From Tidyverse to Pandas and Back – An Introduction to Data Wrangling with Pyhton and R

In this tutorial, we are going to have a look at a tidytuesday data set. We are exploring college tuition with R and Python at the same time! We are going from pandas to tidyverse and from tidyverse to pandas. Both languages are really cool for data science and a combination of both languages gives you more flexibility.

Let’s see how the tidyverse package compares to pandas and vice versa!

Python and R Setup

First, we have to load the R packages and then specify the virtual environment for python.

library(tidyverse) 
library(ggrepel) 
library(reticulate)

use_condaenv("anaconda", required = TRUE)

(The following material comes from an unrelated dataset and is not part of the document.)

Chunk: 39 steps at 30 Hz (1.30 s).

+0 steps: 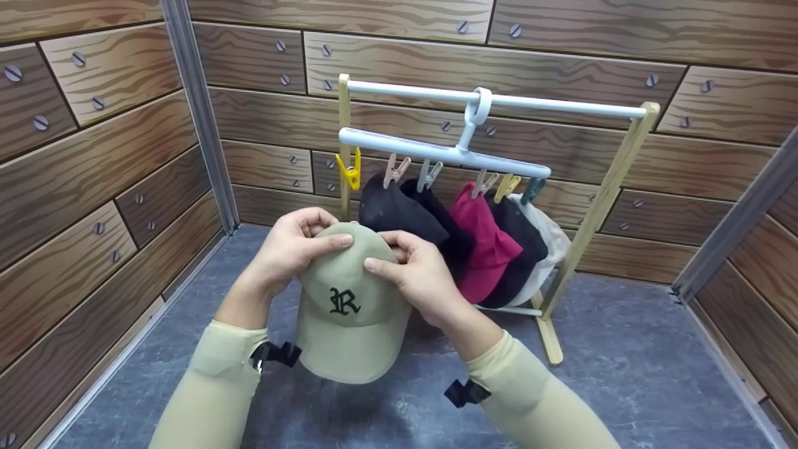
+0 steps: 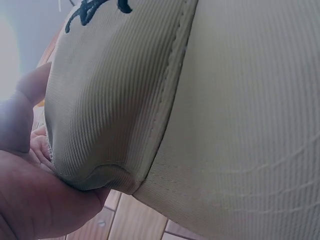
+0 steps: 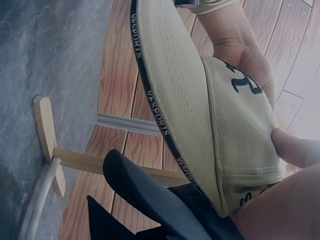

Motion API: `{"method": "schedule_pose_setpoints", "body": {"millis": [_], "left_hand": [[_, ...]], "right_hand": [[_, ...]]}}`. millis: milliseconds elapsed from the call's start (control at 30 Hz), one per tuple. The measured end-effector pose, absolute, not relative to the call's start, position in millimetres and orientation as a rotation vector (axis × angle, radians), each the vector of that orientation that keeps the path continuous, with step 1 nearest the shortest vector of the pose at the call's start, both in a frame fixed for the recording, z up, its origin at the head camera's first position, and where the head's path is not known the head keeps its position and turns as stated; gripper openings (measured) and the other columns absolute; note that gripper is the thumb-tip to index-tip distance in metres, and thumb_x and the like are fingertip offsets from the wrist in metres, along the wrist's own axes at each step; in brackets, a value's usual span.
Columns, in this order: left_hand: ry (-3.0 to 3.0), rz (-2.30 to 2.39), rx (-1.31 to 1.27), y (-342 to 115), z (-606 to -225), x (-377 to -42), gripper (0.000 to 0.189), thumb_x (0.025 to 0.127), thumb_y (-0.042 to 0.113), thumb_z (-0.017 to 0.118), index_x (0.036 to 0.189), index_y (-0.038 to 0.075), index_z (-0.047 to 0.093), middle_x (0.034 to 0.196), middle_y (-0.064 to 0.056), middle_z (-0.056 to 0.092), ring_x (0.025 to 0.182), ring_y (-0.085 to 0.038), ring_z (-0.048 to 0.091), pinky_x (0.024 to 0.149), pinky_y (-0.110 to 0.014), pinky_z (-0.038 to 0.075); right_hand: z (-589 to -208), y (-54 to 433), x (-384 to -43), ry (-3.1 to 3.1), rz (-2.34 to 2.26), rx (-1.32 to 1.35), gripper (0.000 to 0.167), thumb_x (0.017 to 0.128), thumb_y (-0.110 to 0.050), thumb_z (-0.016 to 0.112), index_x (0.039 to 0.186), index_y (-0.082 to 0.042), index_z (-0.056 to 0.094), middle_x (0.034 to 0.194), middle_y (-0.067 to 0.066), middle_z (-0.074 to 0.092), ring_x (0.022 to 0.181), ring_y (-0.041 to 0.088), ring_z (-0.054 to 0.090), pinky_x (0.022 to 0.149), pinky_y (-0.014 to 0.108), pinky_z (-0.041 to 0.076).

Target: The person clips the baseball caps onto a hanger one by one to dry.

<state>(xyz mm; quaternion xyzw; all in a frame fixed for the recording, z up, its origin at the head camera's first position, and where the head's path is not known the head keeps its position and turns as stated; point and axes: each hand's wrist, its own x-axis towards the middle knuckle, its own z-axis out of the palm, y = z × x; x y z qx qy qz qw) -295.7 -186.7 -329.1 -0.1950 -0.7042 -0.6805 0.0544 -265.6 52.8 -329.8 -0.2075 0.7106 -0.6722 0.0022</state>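
A light khaki baseball cap (image 1: 349, 312) with a black letter R on its front hangs brim down between both hands. My left hand (image 1: 290, 246) grips its crown on the left, thumb across the front. On the right side of the crown, my right hand (image 1: 421, 274) pinches it with the thumb in front and the fingers behind. The cap's brim (image 3: 170, 95) shows a black edge with white lettering in the right wrist view. Ribbed cloth of the cap (image 2: 115, 90) fills most of the left wrist view.
Behind the hands, a wooden rack (image 1: 576, 224) carries a pale blue hanger (image 1: 430, 149). Clothespins on it hold dark caps (image 1: 399, 209), a magenta cap (image 1: 477, 249) and a white cap (image 1: 542, 224). A yellow clothespin (image 1: 351, 171) at the hanger's left end holds nothing. Wood-patterned walls enclose the grey surface.
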Motion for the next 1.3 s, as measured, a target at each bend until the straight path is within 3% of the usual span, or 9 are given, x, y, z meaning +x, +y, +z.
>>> {"method": "schedule_pose_setpoints", "body": {"millis": [333, 1300], "left_hand": [[-2.103, -2.109, -0.573, -190.9, -320.1, -303.2, 0.017, 0.093, 0.01, 0.09, 0.103, 0.005, 0.077, 0.08, -0.005, 0.077, 0.064, -0.013, 0.071, 0.058, -0.026, 0.058], [-1.969, -2.181, -0.598, -202.9, -302.6, -324.2, 0.01, 0.096, 0.003, 0.085, 0.1, 0.008, 0.078, 0.081, -0.004, 0.077, 0.068, -0.013, 0.071, 0.061, -0.025, 0.06]], "right_hand": [[-315.2, 46.4, -268.8, 2.289, -2.083, -0.652, 0.037, 0.096, -0.005, 0.085, 0.13, 0.002, 0.074, 0.102, 0.015, 0.083, 0.089, 0.019, 0.079, 0.079, 0.032, 0.063], [-280.9, 33.0, -285.1, 2.36, -1.986, -0.684, 0.034, 0.102, -0.007, 0.08, 0.133, 0.003, 0.071, 0.106, 0.016, 0.083, 0.091, 0.021, 0.078, 0.079, 0.033, 0.063]]}}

Then, we’ll load pandasnumpy, and plotnine.

import pandas as pd
import numpy as np
from plotnine import *
from adjustText import adjust_text
from mizani.formatters import dollar_format

For R, I just downloaded the data frame from the GitHub URL with read_csv() and then saved them as a data frame in a folder called data.

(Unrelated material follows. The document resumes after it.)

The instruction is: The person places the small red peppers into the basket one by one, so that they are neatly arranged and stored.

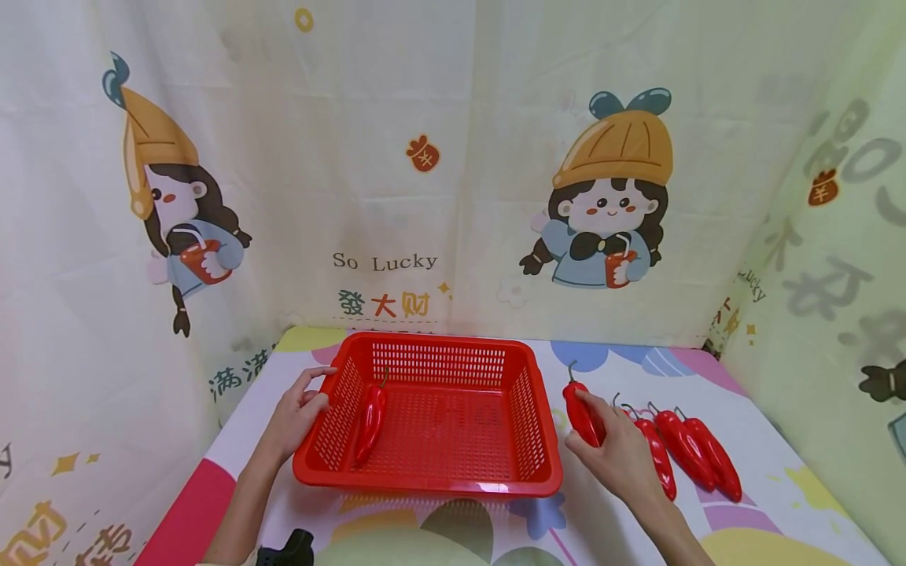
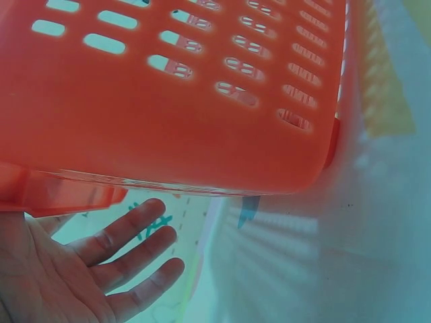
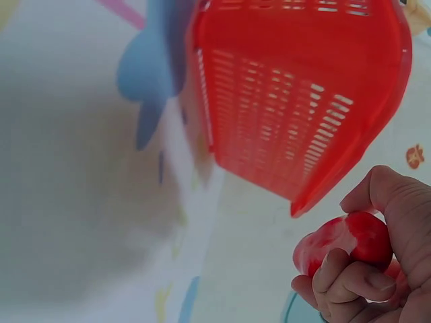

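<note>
Red basket: the red basket [image 1: 453, 440] stands in the lower middle of the head view, on the patterned table [image 1: 602, 515]; most of its floor is bare.
Pepper inside: one lone pepper [image 1: 371, 423] lies in the left part of the basket, its stem toward the top of the frame.
Pepper in my fingers: the held pepper [image 1: 582, 413] is right of the basket, outside the rim; I cannot tell if it touches the table.
Peppers on the table: three peppers [image 1: 688, 452] lie side by side at the lower right of the frame. One more thin stem [image 1: 616, 398] shows beside my fingers, so maybe another pepper is hidden there.
Right hand: my right hand [image 1: 626, 452] is curled round the held pepper, as the right wrist view also shows.
Left hand: my left hand [image 1: 293, 413] touches the basket's rim at the left; in the left wrist view three fingers extend loosely below this rim. My two hands are apart, with the basket between them.
How far: I judge it is an early stage: one pepper is inside, one is in hand, and at least three others are outside, untouched as far as I can see.
</note>
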Available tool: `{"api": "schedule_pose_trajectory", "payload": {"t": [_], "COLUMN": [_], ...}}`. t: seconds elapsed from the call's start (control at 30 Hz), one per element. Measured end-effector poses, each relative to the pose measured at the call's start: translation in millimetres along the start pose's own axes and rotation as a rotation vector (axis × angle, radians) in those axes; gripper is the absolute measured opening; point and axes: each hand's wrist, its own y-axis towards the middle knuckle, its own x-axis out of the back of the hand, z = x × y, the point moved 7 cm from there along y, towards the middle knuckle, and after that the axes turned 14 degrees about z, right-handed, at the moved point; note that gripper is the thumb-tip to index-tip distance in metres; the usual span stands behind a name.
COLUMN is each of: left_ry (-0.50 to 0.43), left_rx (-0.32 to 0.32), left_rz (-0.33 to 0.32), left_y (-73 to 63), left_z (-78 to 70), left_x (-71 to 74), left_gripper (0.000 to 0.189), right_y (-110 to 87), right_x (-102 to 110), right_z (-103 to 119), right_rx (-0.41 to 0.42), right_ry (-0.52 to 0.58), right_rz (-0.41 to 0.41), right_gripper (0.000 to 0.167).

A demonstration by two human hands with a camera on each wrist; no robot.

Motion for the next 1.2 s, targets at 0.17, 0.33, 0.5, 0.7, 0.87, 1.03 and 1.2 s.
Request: {"api": "schedule_pose_trajectory", "payload": {"t": [0.17,0.33,0.5,0.7,0.87,1.03,1.2], "left_ry": [-0.004,-0.006,-0.003,0.004,0.010,0.009,0.004], "left_rx": [0.005,0.007,0.006,0.010,0.016,0.015,0.012], "left_rz": [0.000,-0.002,-0.006,-0.009,-0.011,-0.013,-0.011], "left_y": [0.1,0.0,-0.1,0.0,0.3,0.4,0.2], "left_z": [-0.3,-0.6,-0.8,-0.8,-1.3,-0.6,1.1], "left_x": [-0.1,-0.2,0.0,-0.2,-1.2,-1.2,-0.4], "left_gripper": [0.054,0.054,0.054,0.053,0.055,0.055,0.054], "right_y": [0.1,1.1,2.6,3.8,5.3,7.4,9.5], "right_x": [2.2,4.2,5.7,3.6,-0.2,-5.2,-12.8], "right_z": [8.8,17.0,26.2,37.2,45.6,54.7,63.0], "right_rx": [-0.006,0.007,0.022,0.021,0.028,0.056,0.061], "right_ry": [0.025,0.042,0.051,0.087,0.110,0.130,0.146], "right_rz": [0.005,-0.003,-0.014,0.005,0.015,0.021,0.037], "right_gripper": [0.074,0.071,0.070,0.073,0.075,0.077,0.077]}}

tuition_cost <- readr::read_csv('https://raw.githubusercontent.com/rfordatascience/tidytuesday/master/data/2020/2020-03-10/tuition_cost.csv') %>%
    dplyr::select(name, type, degree_length, in_state_tuition)
tuition_income <- readr::read_csv('https://raw.githubusercontent.com/rfordatascience/tidytuesday/master/data/2020/2020-03-10/tuition_income.csv')

readr::write_csv(tuition_cost, here::here("/college-tuition/data/tuition_cost.csv"))
readr::write_csv(tuition_income, here::here("college-tuition/data/tuition_income.csv"))

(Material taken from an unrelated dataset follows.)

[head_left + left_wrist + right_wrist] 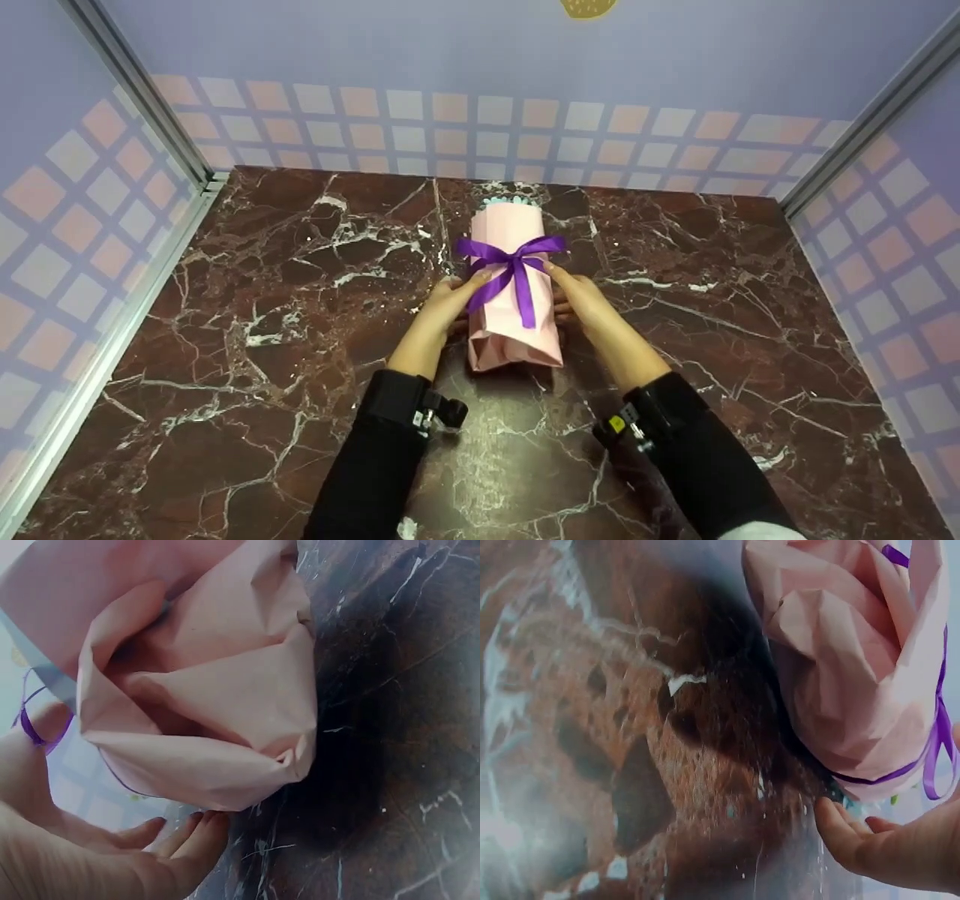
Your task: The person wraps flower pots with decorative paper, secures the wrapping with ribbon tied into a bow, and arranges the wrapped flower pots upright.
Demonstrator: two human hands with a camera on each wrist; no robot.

From the data folder, I am reading in the data with pd.read_csv().

# read in data 
cost = pd.read_csv("data/tuition_cost.csv", encoding = "ISO-8859-1") 
income = pd.read_csv("data/tuition_income.csv")

Comparison:

readr::read_csv() versus pd.read_csv()

Very similar and easy to remember.

Now, for our data sets, we are interested in which college has consistently increased tuition prices over the past years. This is the research question that we are trying to answer.

In order to do that, we are dropping net_cost and income_lvl, group by name and year, and then calculating the mean for each university in each year.

In order to accomplish the task, we are using select() to drop columns and group_by() + summarize() to calculate the mean. The summarize() function will automatically drop rows and displays the groups with the corresponding value.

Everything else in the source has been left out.